Description

A drop-in replacement for the current Pathname class.

Prerequisites

* facade
* ffi (Windows only)
* test-unit (testing only)

Installation

gem install pathname2

Synopsis

require 'pathname2'

# Unix
path1 = "/foo/bar/baz"
path2 = "../zap"

path1 + path2 # "/foo/bar/zap"
path1 / path2 # "/foo/bar/zap" (same as +)
path1.exists? # Does this path exist?
path1.dirname # "/foo/bar"
path1.to_a    # ['foo','bar','baz']

# Windows
path1 = "C:/foo/bar/baz"
path2 = "../zap"

path1 + path2 # "C:\\foo\\bar\\zap"
path1.root    # "C:\\"
path1.to_a    # ['C:','foo','bar','baz']

Windows Notes

All forward slashes are converted to backslashes for Pathname objects.

Differences between Unix and Windows

If your pathname consists solely of ".", or "..", the return
value for Pathname#clean will be different. On Win32, "\\" is returned,
while on Unix "." is returned.  I consider this an extreme edge case and
will not worry myself with it.

Differences between Pathname in the standard library and this version

* It is a subclass of String (and thus, mixes in Enumerable).
* It has sensical to_a and root instance methods.
* It works on Windows and Unix.  The current implementation does not work
  with Windows path names very well, and not at all when it comes to UNC
  paths.
* The Pathname#cleanpath method works differently - it always returns
  a canonical pathname.  In addition, there is no special consideration
  for symlinks (yet), though I'm not sure it warrants it.
* The Pathname#+ method auto cleans.
* It uses a facade for all File and Dir methods, as well as most FileUtils
  methods.
* Pathname#clean works slightly differently.  In the stdlib version,
  Pathname#clean("../a") returns "../a".  In this version, it returns "a".
  This affects other methods, such as Pathname#relative_path_from.
* Accepts file urls and converts them to paths automatically, e.g.
  file:///foo%20bar/baz becomes '/foo/bar/baz'.
* Adds a Kernel level +pn+ method as a shortcut.
* Allows you to add paths together with the '/' operator.

Method Priority

Because there is some overlap in method names between File, Dir, and
FileUtils, the priority is as follows:

* File
* Dir
* FileUtils

In other words, whichever of these defines a given method first is the
method that is used by the pathname2 library.

Known Issues

In Ruby 1.8.3 and 1.8.4 you will see a failure in the test suite regarding
'fu_world_writable?' from FileUtils.  You can ignore this.  That method is
supposed to be private.
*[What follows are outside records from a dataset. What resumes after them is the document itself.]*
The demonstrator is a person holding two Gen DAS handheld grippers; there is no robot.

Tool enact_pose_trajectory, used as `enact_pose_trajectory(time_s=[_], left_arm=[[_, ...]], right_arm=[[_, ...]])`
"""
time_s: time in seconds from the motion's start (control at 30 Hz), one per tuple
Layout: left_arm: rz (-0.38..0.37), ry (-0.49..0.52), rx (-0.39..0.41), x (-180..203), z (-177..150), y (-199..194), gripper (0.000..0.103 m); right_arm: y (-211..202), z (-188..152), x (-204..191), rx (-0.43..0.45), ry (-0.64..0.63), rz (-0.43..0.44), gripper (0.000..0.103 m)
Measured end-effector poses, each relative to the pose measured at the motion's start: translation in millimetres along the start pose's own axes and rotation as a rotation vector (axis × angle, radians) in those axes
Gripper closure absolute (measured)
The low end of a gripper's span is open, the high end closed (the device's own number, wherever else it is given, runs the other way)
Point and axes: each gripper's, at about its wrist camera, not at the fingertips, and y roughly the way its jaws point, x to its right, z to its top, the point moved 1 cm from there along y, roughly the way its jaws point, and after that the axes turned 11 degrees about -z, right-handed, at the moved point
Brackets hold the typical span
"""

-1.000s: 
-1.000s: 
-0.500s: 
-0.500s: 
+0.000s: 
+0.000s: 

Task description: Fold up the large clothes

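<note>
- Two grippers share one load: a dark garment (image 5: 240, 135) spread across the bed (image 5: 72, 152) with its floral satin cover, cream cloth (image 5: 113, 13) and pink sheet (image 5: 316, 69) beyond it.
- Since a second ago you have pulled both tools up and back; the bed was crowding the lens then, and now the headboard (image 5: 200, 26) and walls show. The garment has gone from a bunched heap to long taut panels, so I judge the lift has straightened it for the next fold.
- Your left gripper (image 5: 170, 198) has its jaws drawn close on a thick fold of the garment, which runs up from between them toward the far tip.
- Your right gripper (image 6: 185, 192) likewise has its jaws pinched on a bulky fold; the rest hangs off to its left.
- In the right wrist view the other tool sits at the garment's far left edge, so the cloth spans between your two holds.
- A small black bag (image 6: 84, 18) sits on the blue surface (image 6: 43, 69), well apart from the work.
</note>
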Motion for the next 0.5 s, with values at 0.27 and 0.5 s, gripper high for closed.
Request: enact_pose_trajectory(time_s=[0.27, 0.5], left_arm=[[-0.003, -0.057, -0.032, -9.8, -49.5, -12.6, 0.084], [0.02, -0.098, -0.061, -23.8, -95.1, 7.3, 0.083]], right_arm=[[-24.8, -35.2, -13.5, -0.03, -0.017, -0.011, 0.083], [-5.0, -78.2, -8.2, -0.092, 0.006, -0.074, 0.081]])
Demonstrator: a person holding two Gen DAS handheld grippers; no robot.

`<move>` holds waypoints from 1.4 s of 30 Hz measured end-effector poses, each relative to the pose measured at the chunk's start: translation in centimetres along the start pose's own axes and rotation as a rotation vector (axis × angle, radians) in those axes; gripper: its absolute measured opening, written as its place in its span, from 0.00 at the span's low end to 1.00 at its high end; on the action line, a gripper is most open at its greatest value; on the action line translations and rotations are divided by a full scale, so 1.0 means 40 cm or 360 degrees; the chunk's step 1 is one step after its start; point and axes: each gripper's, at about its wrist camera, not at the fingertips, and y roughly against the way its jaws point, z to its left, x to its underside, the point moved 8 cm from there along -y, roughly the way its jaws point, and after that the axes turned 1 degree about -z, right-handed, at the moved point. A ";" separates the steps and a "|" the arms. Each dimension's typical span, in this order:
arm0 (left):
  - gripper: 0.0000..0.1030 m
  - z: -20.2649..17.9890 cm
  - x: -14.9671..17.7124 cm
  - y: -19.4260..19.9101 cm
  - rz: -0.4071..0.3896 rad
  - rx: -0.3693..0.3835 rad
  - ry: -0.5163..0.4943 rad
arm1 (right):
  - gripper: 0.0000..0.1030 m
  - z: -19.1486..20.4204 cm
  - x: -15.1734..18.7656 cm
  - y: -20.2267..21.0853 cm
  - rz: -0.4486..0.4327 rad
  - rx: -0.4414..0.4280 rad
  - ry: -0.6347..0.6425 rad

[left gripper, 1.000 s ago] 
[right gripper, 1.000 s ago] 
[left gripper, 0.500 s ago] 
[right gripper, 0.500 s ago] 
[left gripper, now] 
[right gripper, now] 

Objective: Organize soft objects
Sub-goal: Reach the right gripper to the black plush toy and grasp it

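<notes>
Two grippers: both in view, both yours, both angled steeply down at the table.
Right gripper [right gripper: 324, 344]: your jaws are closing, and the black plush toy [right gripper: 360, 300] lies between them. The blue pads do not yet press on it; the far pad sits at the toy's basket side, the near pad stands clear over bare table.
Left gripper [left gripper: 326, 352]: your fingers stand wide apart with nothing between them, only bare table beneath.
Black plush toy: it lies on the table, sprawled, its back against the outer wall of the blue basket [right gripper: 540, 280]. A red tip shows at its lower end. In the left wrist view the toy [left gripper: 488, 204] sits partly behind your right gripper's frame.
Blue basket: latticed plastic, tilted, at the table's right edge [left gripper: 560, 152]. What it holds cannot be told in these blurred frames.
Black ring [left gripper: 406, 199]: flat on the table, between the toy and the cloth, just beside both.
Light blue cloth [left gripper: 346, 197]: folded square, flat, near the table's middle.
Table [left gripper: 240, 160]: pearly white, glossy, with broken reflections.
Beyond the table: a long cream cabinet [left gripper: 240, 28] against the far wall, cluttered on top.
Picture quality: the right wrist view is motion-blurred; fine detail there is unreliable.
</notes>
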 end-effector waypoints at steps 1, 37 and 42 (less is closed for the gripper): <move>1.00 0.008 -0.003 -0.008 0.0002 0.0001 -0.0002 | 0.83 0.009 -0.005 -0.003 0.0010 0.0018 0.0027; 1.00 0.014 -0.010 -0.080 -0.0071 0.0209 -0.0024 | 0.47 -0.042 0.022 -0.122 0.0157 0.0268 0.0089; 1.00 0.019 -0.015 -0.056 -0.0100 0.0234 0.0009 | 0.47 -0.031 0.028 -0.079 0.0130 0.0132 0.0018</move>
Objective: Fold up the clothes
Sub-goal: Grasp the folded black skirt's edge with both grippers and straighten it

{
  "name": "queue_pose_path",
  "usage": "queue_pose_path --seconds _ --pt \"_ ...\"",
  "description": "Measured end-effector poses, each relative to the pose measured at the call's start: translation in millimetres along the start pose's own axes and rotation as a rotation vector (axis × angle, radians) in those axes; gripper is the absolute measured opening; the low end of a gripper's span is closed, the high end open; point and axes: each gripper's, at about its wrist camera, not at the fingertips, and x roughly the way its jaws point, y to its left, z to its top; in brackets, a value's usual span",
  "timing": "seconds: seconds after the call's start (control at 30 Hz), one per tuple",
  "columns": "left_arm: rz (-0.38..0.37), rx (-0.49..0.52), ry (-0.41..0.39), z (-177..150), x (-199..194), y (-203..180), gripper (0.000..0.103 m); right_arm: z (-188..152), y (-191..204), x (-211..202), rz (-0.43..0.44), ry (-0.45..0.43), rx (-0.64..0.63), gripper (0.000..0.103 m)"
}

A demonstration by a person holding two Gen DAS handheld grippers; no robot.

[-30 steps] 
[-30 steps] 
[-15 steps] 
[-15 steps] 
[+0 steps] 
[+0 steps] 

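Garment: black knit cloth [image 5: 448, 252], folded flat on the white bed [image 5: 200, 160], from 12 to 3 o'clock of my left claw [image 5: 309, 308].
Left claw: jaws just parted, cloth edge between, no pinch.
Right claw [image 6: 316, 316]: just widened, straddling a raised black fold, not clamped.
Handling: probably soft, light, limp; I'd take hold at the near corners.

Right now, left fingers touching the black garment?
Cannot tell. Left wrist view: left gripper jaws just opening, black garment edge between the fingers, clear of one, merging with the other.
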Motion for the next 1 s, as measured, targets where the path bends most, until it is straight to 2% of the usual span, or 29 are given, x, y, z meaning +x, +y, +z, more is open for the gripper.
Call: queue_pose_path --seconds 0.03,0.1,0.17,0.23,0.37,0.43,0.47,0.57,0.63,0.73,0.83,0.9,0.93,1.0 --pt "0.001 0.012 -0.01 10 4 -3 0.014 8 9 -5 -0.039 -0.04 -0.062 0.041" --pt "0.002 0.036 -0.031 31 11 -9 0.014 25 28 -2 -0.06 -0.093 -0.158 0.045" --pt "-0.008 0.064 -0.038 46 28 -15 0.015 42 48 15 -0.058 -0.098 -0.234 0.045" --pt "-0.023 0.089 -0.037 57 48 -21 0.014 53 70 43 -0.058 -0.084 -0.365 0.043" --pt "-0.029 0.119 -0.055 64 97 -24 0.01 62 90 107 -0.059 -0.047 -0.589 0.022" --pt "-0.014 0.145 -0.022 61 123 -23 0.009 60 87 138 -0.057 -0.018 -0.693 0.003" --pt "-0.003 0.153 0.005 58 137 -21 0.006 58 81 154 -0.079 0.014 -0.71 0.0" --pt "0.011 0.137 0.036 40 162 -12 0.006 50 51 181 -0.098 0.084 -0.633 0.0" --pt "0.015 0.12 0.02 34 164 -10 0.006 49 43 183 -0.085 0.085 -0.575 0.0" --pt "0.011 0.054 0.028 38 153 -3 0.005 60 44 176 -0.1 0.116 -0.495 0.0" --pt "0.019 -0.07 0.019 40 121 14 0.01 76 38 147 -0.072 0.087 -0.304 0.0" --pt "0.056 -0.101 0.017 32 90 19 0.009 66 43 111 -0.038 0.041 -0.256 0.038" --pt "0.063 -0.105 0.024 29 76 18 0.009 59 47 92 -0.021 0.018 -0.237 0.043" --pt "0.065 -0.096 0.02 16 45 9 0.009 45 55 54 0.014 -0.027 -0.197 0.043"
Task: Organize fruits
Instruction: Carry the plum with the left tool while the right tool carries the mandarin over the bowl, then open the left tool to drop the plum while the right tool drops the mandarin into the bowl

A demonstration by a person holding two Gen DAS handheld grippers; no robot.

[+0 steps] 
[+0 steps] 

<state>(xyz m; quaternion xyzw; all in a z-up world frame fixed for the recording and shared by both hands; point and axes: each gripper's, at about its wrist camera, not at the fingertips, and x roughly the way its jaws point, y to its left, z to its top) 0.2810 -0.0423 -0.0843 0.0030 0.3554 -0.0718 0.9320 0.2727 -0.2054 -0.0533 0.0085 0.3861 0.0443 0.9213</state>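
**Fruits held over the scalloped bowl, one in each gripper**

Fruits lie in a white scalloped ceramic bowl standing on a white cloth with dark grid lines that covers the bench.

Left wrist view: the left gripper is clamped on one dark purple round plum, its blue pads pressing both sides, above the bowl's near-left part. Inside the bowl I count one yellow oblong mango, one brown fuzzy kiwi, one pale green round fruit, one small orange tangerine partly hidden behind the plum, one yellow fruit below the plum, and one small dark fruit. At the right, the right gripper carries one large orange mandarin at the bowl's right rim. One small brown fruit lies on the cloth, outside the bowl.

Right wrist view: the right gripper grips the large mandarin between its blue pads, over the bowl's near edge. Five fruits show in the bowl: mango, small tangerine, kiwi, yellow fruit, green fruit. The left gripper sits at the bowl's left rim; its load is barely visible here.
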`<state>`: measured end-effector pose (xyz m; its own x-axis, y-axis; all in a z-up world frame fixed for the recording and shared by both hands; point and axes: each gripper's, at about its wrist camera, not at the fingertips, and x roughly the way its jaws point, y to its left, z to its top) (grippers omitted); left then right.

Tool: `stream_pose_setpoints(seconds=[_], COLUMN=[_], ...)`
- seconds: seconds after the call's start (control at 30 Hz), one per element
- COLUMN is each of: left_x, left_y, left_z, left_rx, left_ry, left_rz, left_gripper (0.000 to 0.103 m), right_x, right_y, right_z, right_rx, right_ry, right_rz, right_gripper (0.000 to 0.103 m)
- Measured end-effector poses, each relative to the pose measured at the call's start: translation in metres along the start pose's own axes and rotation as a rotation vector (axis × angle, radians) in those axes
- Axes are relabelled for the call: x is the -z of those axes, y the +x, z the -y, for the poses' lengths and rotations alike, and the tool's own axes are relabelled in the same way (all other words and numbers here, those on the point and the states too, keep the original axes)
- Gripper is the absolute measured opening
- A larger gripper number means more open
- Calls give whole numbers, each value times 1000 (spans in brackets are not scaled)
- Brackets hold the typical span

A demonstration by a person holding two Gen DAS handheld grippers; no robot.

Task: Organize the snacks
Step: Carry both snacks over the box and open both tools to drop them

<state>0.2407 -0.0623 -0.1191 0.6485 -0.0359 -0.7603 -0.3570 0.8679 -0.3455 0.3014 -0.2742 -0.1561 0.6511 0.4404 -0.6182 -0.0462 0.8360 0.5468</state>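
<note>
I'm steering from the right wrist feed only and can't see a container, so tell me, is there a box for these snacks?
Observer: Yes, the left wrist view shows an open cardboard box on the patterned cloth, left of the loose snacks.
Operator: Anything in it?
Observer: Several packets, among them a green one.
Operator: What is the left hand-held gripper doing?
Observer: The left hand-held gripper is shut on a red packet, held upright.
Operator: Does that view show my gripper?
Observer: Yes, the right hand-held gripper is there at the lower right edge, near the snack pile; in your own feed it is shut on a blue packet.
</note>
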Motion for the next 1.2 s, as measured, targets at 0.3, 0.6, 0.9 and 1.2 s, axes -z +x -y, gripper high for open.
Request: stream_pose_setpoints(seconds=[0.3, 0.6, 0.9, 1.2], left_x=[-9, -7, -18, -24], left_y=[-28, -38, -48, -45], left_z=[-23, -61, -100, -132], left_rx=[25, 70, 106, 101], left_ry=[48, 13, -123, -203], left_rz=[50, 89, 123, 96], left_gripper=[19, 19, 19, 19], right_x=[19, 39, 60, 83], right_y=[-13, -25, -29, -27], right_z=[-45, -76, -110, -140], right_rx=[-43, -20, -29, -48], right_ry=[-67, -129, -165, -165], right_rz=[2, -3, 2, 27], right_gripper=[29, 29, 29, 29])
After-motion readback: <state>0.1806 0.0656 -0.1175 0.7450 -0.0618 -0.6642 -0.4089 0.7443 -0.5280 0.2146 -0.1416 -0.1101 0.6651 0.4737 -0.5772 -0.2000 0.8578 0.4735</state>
See ruby-core:7383.

Any other issues should be reported on the project page at
https://github.com/djberg96/pathname2

Future Plans

Suggestions welcome.

License

Artistic 2.0
(C) 2003-2014 Daniel J. Berger
All rights reserved.

Warranty

This library is provided "as is" and without any express or
implied warranties, including, without limitation, the implied
warranties of merchantability and fitness for a particular purpose.